Wróciła do Boscha i wepchnęła go do windy.
– Nic ci nie jest?
– Boli tylko jak oddycham.
– Sukinsyn! Facet zaczyna się wymykać spod kontroli. Zjechali na poziom garażu i przez wjazd wyszli na Los Angeles Street. Walling skręciła w prawo, a Bosch po chwili się z nią zrównał. Oddalali się od zgiełku autostrady.
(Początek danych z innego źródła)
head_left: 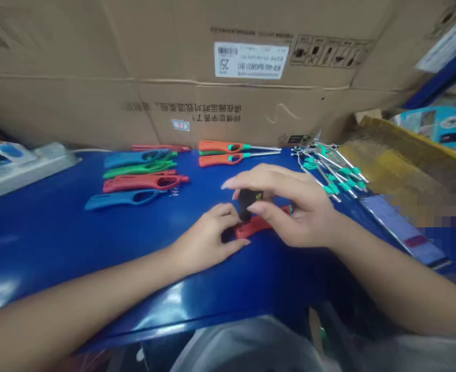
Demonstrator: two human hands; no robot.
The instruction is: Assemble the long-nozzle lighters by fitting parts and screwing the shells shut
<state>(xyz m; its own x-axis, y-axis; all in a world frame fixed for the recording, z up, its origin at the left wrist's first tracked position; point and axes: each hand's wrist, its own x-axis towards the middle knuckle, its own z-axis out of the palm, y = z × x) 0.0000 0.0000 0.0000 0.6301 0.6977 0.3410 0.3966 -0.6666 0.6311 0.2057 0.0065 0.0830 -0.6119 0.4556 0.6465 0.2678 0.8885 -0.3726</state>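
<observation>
Left hand: clamped on red lighter body
Right hand: closed around black tool, above it
Blue table: bears coloured lighter bodies

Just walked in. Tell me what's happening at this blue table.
A person is working on a red casing at the table. The left hand steadies its near end, while the right hand holds a black tool upright over it. Left of the hands lie blue, green and red casings; beyond them are orange ones with metal rods attached. Loose rods with green parts are piled to the right.
</observation>
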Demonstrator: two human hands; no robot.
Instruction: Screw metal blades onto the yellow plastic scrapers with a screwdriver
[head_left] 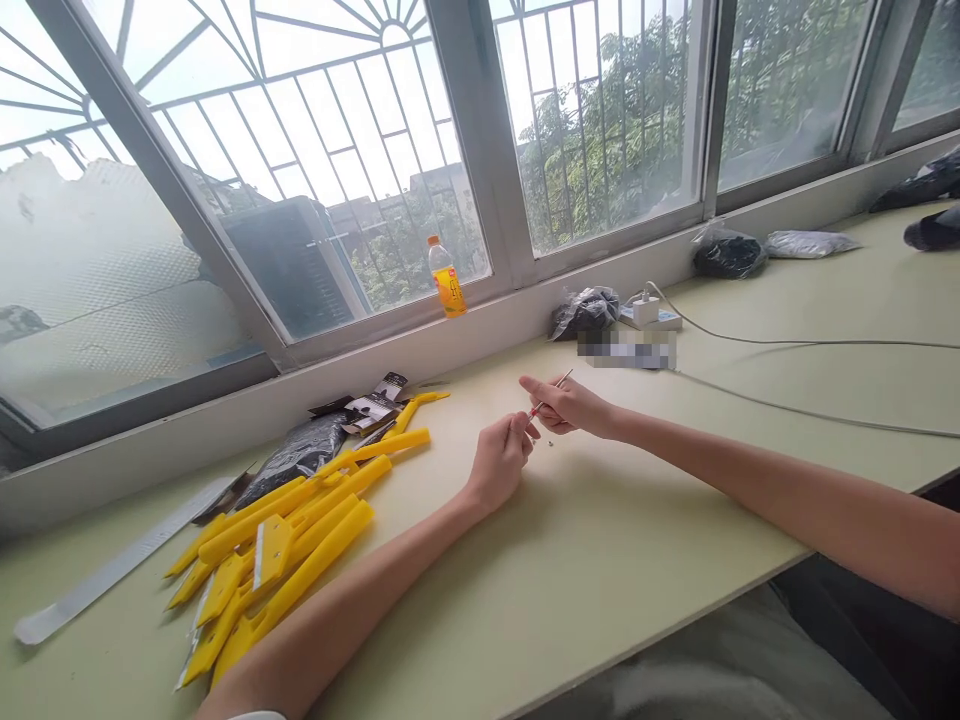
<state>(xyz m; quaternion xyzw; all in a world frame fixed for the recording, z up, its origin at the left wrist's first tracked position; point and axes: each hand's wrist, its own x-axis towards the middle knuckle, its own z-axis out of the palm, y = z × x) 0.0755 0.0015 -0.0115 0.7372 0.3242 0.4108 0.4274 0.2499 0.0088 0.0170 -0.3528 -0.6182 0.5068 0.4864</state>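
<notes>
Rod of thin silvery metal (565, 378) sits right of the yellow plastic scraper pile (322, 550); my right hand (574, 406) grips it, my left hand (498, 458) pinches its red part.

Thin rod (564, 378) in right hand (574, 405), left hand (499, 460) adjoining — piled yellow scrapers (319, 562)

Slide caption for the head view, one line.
Right hand holds a thin rod, left hand close by, above a table; yellow scrapers piled to the left, a bottle by the window.
</notes>
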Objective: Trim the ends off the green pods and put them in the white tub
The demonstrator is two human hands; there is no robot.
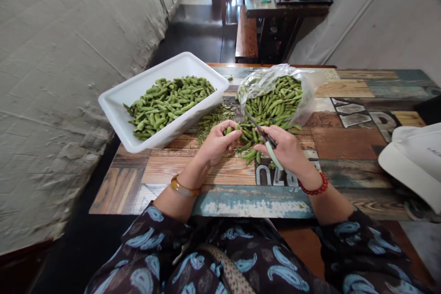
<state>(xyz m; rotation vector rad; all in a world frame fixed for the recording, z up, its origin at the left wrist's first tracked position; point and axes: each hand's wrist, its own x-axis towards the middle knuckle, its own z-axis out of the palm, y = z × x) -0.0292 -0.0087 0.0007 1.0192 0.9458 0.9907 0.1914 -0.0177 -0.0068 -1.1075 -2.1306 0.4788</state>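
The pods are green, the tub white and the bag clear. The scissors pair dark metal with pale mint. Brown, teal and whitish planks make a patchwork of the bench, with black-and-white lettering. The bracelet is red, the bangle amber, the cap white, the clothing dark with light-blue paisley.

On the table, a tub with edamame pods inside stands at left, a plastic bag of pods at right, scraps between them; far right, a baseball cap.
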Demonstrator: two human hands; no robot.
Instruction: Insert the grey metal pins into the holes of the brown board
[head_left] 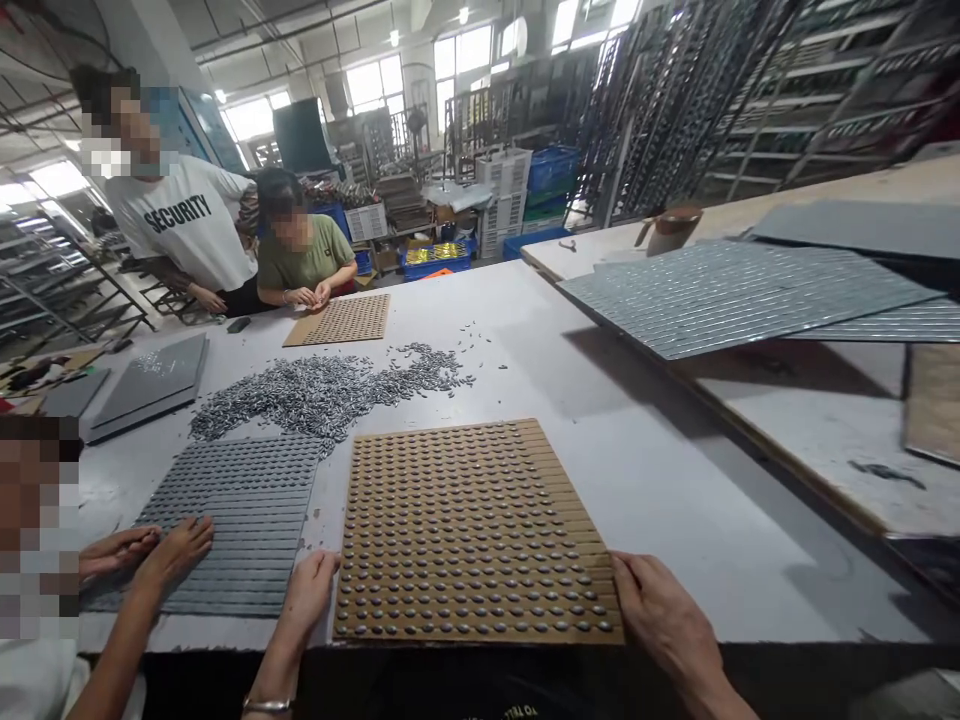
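Note:
A brown ribbed board lies flat at the table's near edge, with rows of small dark oval pieces on it. Its right-hand strip shows bare ribs at the back. My left hand, with a silver bracelet at the wrist, is closed on the board's left edge. On the opposite side, my right hand grips the right edge near the front corner, thumb on top. Behind the board spreads a loose heap of the same dark oval pieces.
At left, a co-worker's hands rest over a grey ribbed board. Another seated person works at a brown board across the table, beside a standing person. Grey sheets overhang at right.

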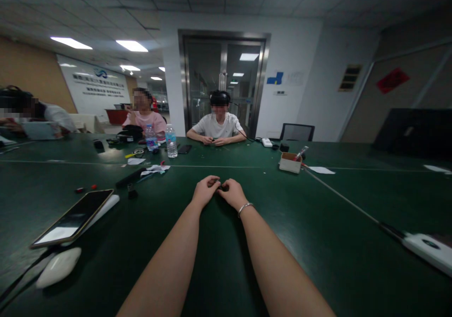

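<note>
Both hands out front, just over the worktop [346,270]. Small dark piece [222,187] sits between the fingertips, mid-worktop. Left hand [205,192]: fingers curled in, thumb and index pinching it. Right hand [233,194]: same pinch from the other side. Can't tell what the piece is; fingers cover most of it.

Risks, my read: the piece is tiny and held only at the tips, so uneven pressure could pop it out. Dark on dark green, it'd be hard to spot if dropped. Fingers also block my view, so a misaligned grip could go unnoticed. Bracelet [245,209] on my right wrist might scrape the worktop if the wrist drops. Phone [76,218] and the cord [344,204] are well clear of both hands, low risk.

Text: wall sign [100,83] has a blue wave-like logo plus rows of characters, too blurred to read. Near bottle [171,140] and far bottle [151,138] have labels, brand not legible. Red diamond sheet [392,80] at right: no readable writing.
</note>
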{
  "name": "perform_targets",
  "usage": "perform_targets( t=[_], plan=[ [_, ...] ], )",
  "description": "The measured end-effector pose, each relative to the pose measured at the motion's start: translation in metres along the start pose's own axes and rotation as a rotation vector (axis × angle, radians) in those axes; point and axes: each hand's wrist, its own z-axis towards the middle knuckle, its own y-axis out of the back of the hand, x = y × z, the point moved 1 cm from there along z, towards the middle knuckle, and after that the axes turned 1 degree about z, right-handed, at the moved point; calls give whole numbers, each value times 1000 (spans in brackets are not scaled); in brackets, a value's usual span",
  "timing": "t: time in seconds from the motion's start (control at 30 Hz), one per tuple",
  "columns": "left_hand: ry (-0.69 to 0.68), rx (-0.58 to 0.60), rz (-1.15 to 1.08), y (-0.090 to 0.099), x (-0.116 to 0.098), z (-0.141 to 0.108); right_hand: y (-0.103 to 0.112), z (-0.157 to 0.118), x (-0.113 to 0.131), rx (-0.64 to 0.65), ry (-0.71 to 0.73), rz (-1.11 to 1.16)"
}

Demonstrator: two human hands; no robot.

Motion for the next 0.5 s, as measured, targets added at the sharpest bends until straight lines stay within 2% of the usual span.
perform_targets(
  t=[0.13, 0.27, 0.33, 0.4, 0.5],
  plan=[
    [-14, 3, 26, 0, -3, -3, 2, 0, -3, 21, -44, -35],
    [-37, 38, 14, -4, -9, -3, 1, 2, -5, 99, -91, -58],
    [-78, -37, 21, -4, -14, -3, 0, 5, -7, 134, -111, -63],
    [-92, -191, 2, 0, -17, -2, 5, 7, -12, 139, -115, -59],
    [0, -332, -48, 9, -14, -2, 29, 7, -38, 87, -163, -57]
  ],
)
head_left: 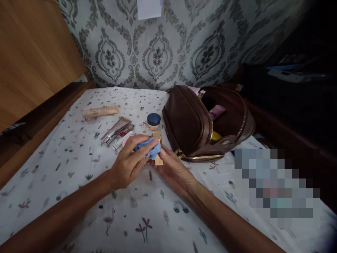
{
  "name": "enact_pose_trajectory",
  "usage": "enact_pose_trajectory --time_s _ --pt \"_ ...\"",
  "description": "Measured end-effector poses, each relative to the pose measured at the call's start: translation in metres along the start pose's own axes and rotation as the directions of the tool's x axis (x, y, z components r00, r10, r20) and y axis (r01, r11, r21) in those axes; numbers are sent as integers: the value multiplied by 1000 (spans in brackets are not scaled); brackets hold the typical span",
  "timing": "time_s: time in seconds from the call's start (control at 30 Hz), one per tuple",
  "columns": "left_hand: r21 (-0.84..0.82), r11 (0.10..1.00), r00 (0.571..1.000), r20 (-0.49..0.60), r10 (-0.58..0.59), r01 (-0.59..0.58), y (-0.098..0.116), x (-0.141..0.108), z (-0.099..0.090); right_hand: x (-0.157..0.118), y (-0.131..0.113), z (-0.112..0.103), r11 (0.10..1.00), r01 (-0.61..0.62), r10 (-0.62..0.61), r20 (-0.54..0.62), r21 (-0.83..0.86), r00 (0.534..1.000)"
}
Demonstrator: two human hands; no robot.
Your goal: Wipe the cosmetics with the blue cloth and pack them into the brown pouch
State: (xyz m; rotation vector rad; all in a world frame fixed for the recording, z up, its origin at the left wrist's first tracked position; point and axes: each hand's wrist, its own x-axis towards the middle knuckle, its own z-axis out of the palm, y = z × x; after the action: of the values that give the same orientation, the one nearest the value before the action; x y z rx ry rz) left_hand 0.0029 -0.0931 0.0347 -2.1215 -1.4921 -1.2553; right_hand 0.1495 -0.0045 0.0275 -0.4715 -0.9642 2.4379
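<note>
Both of my hands meet near the middle of the view, above a printed sheet. My left hand (130, 160) is closed on a crumpled blue cloth (150, 150), pressing it against a flat gold case (158, 160). The case's far side is hidden by the cloth and fingers. My right hand (173, 167) grips that gold case from the right, thumb on its edge. Just beyond the hands stands a small jar (153, 121) with a dark blue lid. Left of them lie a silver-capped tube (116, 130) and a white tube (121, 140), partly behind my left hand.
An open brown bag (188, 123) with gold zips stands on the right, holding a pink tube (217, 111) and something yellow (216, 136). A beige tube (100, 111) lies at the back left. Patterned fabric (158, 52) rises behind; wooden furniture (34, 52) borders the left.
</note>
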Motion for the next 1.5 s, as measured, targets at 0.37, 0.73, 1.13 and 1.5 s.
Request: enact_pose_trajectory --time_s 0.37,0.73,1.13,1.5 --pt "22 944 944 -34 -327 328 -15 -1 4 -2 -5 2 999 -29 25 126 32 992" --pt "77 984 986 30 -162 159 2 -4 5 4 -6 -1 984 113 -118 25 137 993" --pt "126 989 985 144 -95 77 -9 7 -12 -1 0 1 985 143 -137 74 -91 988" --pt "-425 643 771 347 -534 637 4 44 -28 -20 -68 -2 677 398 -373 178 -619 911"
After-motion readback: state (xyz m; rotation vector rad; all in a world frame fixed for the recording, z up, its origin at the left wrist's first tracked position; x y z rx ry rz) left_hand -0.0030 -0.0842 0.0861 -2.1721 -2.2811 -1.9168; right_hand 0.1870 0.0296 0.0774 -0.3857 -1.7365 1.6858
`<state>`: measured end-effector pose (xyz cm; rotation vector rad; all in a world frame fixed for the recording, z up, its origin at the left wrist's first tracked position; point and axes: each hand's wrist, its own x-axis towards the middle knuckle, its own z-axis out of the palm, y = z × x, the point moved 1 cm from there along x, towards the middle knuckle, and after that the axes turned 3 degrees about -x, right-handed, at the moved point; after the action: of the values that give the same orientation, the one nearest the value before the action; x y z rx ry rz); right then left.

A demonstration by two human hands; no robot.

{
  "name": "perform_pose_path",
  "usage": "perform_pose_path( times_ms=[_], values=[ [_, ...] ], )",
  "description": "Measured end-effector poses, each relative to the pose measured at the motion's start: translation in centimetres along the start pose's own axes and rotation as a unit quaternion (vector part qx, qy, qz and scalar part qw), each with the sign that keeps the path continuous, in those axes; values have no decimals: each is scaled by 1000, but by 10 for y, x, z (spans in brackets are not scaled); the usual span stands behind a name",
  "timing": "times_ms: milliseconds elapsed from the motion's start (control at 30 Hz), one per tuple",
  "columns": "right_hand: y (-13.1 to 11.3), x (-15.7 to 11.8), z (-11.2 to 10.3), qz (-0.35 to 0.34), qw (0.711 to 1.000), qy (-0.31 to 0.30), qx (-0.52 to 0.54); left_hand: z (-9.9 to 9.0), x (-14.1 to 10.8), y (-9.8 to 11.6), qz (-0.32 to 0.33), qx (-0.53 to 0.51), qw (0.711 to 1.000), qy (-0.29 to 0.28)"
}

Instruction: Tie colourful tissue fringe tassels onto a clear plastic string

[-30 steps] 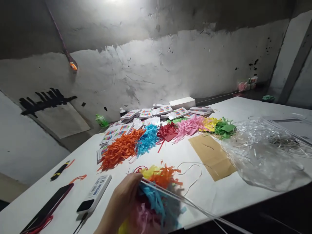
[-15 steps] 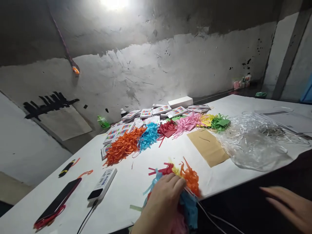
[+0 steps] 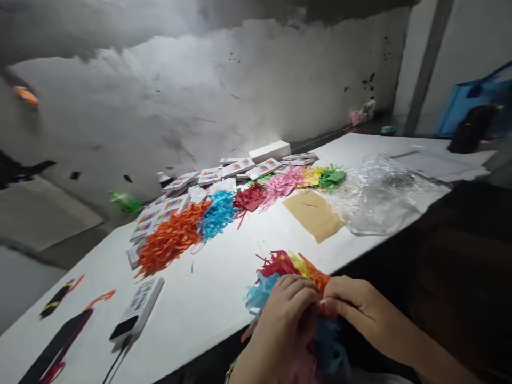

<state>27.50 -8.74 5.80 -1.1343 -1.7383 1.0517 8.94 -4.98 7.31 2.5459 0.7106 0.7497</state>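
Note:
At the table's near edge, my left hand (image 3: 282,314) is closed around a bunch of fringed paper tassels (image 3: 262,290) in red, yellow, orange, blue and pink. Close against it, my right hand (image 3: 362,304) pinches a white string (image 3: 321,302) between thumb and fingers. A short bit of the string shows between the two hands. Part of the bunch hangs below the table edge, and my palms hide its middle.
Orange tassels (image 3: 172,237), blue tassels (image 3: 217,214) and red, pink, yellow and green ones lie in a row before printed packs (image 3: 236,166). A brown paper sheet (image 3: 314,216) and clear plastic bags (image 3: 368,200) are at right. A white device (image 3: 138,309) and dark phone (image 3: 58,346) lie left.
My right hand has come in from the right and now pinches the string beside my left hand. The left hand keeps its grip on the tassels. The view has turned to the right.

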Motion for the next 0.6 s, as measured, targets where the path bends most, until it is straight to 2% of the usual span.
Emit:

Walling spojrzała na zegarek, po czym wskazała nowoczesny biurowiec.
– Mają tam niezłą kawę – powiedziała. – Ale nie mam za dużo czasu.
Był to nowy gmach Administracji Ubezpieczeń Społecznych.
– Jeszcze jeden budynek federalny – westchnął Bosch. – Agent Maxwell pewnie sądzi, że też należy do niego.
– Możesz już dać temu spokój?
Wzruszył ramionami.
– Po prostu dziwię się, że Maxwell w ogóle się przyznał, że byliśmy w domu Kentów.
– Dlaczego miałby się nie przyznawać?
– Pomyślałem sobie, że postawiono go przed domem, bo podpadł za jakieś partactwo. Po co miałby się przyznawać i jeszcze bardziej sobie przechlapać?
Walling pokręciła głową.
– Nic nie rozumiesz – powiedziała. – Po pierwsze, Maxwell jest ostatnio trochę podminowany, ale w taktycznym nie ma nikogo, kto by podpadł. To zbyt ważna praca, żeby mieć partaczy w zespole. Po drugie, nie obchodziło go, co kto pomyśli. Uważał, że będzie lepiej, jeżeli wszyscy się dowiedzą, jakimi wy jesteście partaczami.
Spróbował z innej strony.
– Powiedz mi, czy u was wiedzą o tobie i o mnie? Mam na myśli naszą dawną historię.
– Trudno, żeby po Echo Park nie wiedzieli. Ale mniejsza z tym, Harry. To dzisiaj nieważne. Co się z tobą dzieje? Szukamy ilości cezu, która by wystarczyła do zamknięcia lotniska, a ciebie jakby to guzik obchodziło. Patrzysz na to tylko jak na morderstwo. W porządku, zginął człowiek, ale nie o to tu chodzi. To był skok, Harry. Rozumiesz? Chcieli cez i go mają. Dlatego dobrze by było, gdybyśmy mogli porozmawiać z jedynym znanym świadkiem. No więc gdzie on jest?
– Jest bezpieczny. Gdzie jest Alicia Kent? I wspólnik jej męża?
– Są bezpieczni. Wspólnika właśnie przesłuchują, a żona zostanie w taktycznym, dopóki nie będziemy pewni, że wyciągnęliśmy z niej wszystko, co się dało.
– Nie będzie wam mogła pomóc. Nie potrafiła…
– Tu się właśnie mylisz. Już nam bardzo pomogła.
Bosch spojrzał na nią z nieukrywanym zdziwieniem.
– Jak to? Przecież powiedziała, że nie widziała nawet ich twarzy.
– Nie widziała. Ale słyszała imię. Kiedy ze sobą rozmawiali, usłyszała imię.
– Jakie imię? Przedtem nic o tym nie mówiła.
Walling skinęła głową.
– Dlatego właśnie powinieneś przekazać nam świadka. Mamy ludzi, którzy specjalizują się wyłącznie w przesłuchiwaniu świadków. Umiemy wyciągnąć z nich informacje, których wy nie potrafilibyście wyciągnąć. Jeżeli z nią się udało, z nim też się uda.